USF doctoral students found dead in Tampa, roommate charged with murder
Two Bangladeshi doctoral students at USF were found dead days after going missing, and police charged their roommate with murder, jolting the Tampa campus.

The deaths of Nahida Bristy and Zamil Limon have left the University of South Florida grieving two 27-year-old doctoral students who came to Tampa from Bangladesh to pursue advanced study. Their disappearance and the later murder charges against their roommate have also raised hard questions about safety, trust and how quickly campuses and law enforcement respond when international students vanish far from family.
Bristy and Limon were last seen in the Tampa area on April 16. The Hillsborough County Sheriff’s Office elevated the case to missing and endangered on April 23, then identified 26-year-old Hisham Abugharbieh as the suspect and charged him with two counts of first-degree murder. Limon’s body was found on April 24 in multiple black plastic bags on the Howard Frankland Bridge across Tampa Bay. Bristy’s remains were found two days later, on April 26, in a garbage bag discovered by a kayaker after a fishing line snagged near the Tampa Bay area.
Sheriff Chad Chronister said Bristy’s remains were badly decomposed and had to be identified with DNA and dental records. The condition of the remains meant forensic investigators needed several days to complete the identification. For the university community, the sequence has been especially devastating because both students were building their futures at USF, far from the support networks of home.

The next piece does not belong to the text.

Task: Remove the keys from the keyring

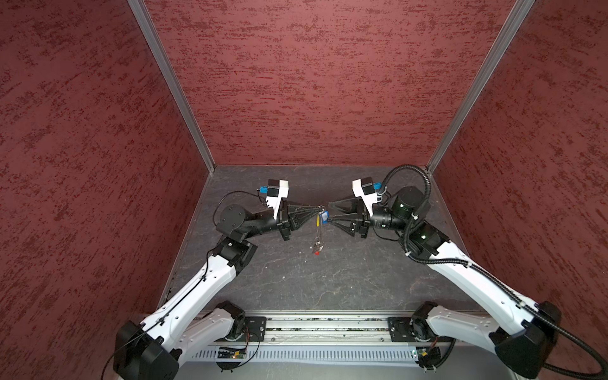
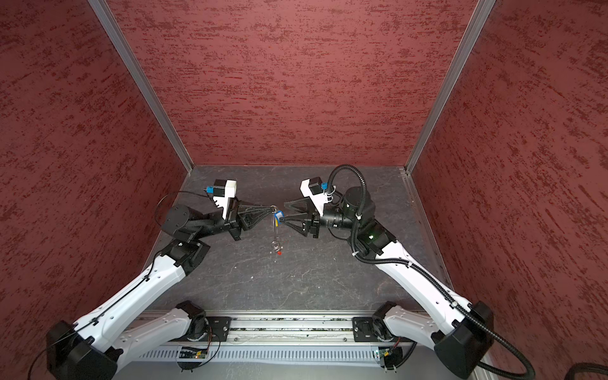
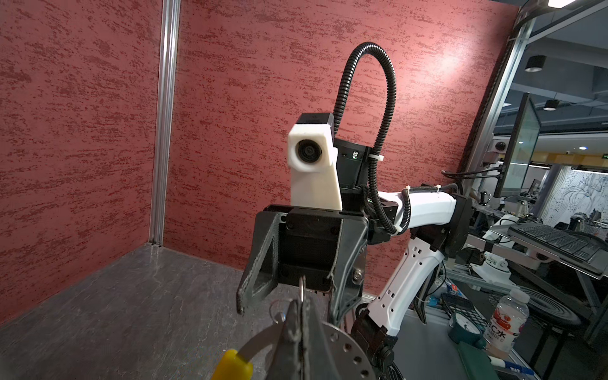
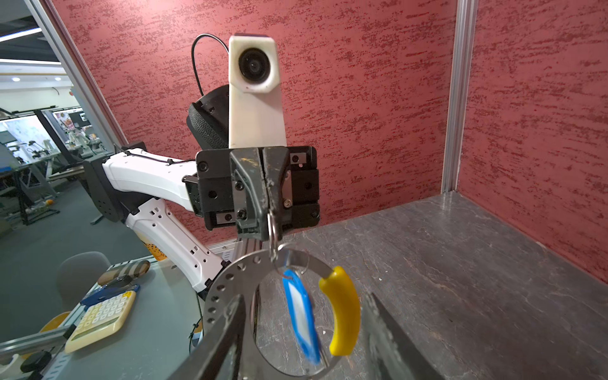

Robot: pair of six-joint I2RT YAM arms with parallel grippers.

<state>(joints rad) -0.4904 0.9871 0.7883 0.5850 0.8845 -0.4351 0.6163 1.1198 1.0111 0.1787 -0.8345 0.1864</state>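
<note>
The left end effector (image 1: 317,207) pinches the thin silver metal keyring (image 4: 230,273), so the spread right end effector (image 1: 329,212) should squeeze the flat sides of the light, slippery blue plastic key tag (image 4: 301,316) hanging from it.

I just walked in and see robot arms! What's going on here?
The left gripper is pinched shut on a small ring at the top of the keyring, so the big loop dangles. The right gripper is open right beside the blue key tag. The red key tag hangs at the bottom. Neither key is off yet.
</note>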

USF said Bristy began studying chemical engineering in fall 2025. Limon joined the university in fall 2024, studying geography and environmental science and policy. Their academic paths made the loss feel even more stark for classmates and faculty who knew them as graduate students working toward professional careers.
USF President Moez Limayem said the crime had shaken the university community and said the school would honor both students. The university also said it was providing resources and information to students, faculty and staff as the case moved forward. In a campus community made up of students living in shared housing, the murder charges have sharpened concerns about the vulnerability of young adults who depend on roommates, landlords and local systems to keep them safe.

USF had scheduled a community vigil for Bristy and Limon on May 1 at 4 p.m. on Crescent Hill at the Tampa campus. For a university community still absorbing the loss, the gathering marked a public moment of mourning for two students whose lives were cut short in a city far from home.